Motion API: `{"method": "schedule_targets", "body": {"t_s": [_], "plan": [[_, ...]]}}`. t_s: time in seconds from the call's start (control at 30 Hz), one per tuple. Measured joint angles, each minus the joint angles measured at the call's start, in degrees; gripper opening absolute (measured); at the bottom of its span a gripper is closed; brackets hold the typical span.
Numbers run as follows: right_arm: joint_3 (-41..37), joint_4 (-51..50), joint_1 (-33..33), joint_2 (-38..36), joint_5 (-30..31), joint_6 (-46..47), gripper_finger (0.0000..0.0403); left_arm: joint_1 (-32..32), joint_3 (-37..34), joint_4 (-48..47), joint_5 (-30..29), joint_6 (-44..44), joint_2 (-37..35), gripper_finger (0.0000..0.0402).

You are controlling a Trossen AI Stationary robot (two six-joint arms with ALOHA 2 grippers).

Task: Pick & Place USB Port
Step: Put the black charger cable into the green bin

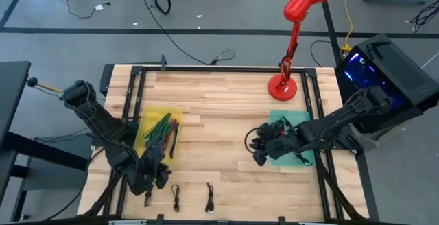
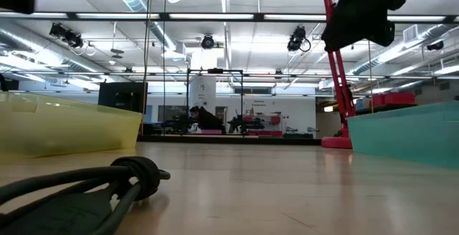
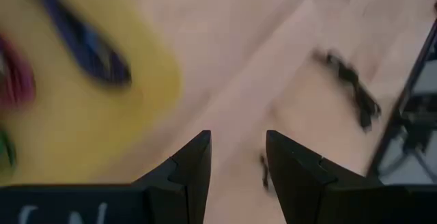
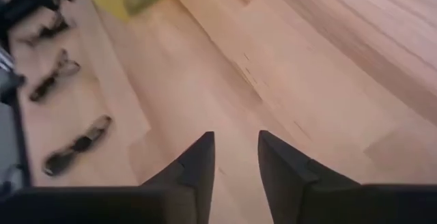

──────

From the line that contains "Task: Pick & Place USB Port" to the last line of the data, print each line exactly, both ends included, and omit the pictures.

- Exercise solution:
Task: Pick & Place USB Port
Step: Put the black charger cable into the green bin

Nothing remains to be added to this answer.